> _ABOUT THIS EXERCISE_: Tally the lines in the data that follows that include the word "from", and report nothing but the total.
BEGIN STORED DATA
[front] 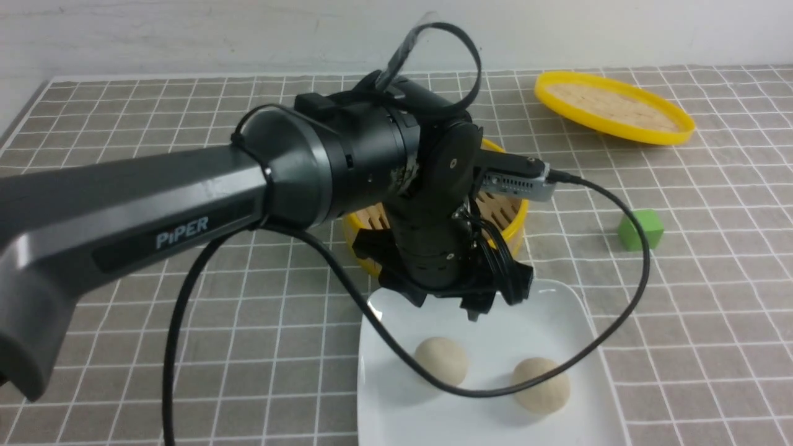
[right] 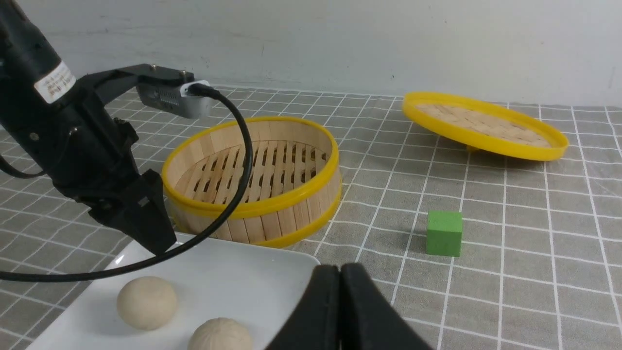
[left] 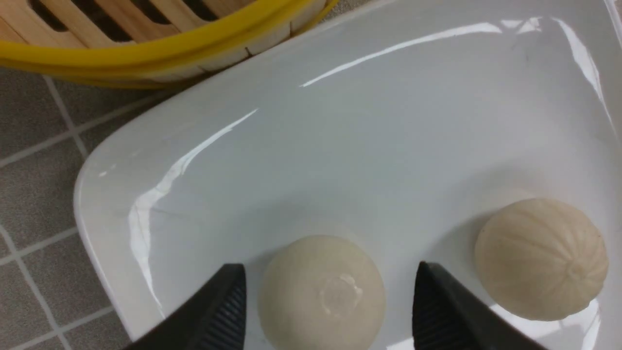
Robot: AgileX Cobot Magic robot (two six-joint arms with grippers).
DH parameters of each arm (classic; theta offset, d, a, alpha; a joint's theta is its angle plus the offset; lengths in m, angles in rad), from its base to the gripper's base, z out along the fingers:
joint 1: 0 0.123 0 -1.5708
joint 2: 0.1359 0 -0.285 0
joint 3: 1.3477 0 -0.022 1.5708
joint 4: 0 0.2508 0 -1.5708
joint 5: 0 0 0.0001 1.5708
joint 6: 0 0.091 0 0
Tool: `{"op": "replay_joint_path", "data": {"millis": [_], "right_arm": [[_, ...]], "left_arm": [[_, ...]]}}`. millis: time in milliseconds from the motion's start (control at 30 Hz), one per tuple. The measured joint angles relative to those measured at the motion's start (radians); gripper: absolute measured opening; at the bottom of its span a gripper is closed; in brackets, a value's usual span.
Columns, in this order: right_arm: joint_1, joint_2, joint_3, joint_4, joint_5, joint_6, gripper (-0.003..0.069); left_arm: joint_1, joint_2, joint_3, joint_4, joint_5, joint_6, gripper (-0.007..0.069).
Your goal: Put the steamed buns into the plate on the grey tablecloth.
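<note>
Two cream-white steamed buns [front: 440, 360] [front: 541, 384] lie on the white square plate [front: 495, 322], which rests on the grey tablecloth [front: 186, 322] at the front. My left gripper [front: 471, 297] hangs open just above the plate's far half. In the left wrist view its fingers [left: 228, 301] stand apart on either side of the smooth bun [left: 321, 294], with a gap on each side; the ribbed bun [left: 541, 260] lies beside it. My right gripper [right: 340, 272] is shut and empty, low over the cloth beside the plate [right: 233, 272].
The empty yellow-rimmed bamboo steamer [front: 517, 217] stands right behind the plate, partly hidden by my left arm. Its lid [front: 613, 108] lies tilted at the back right. A green cube [front: 641, 229] sits to the right. A black cable [front: 619, 310] loops over the plate.
</note>
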Motion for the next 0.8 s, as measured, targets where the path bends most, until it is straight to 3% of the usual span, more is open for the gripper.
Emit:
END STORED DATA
> _RESPONSE AREA_: 2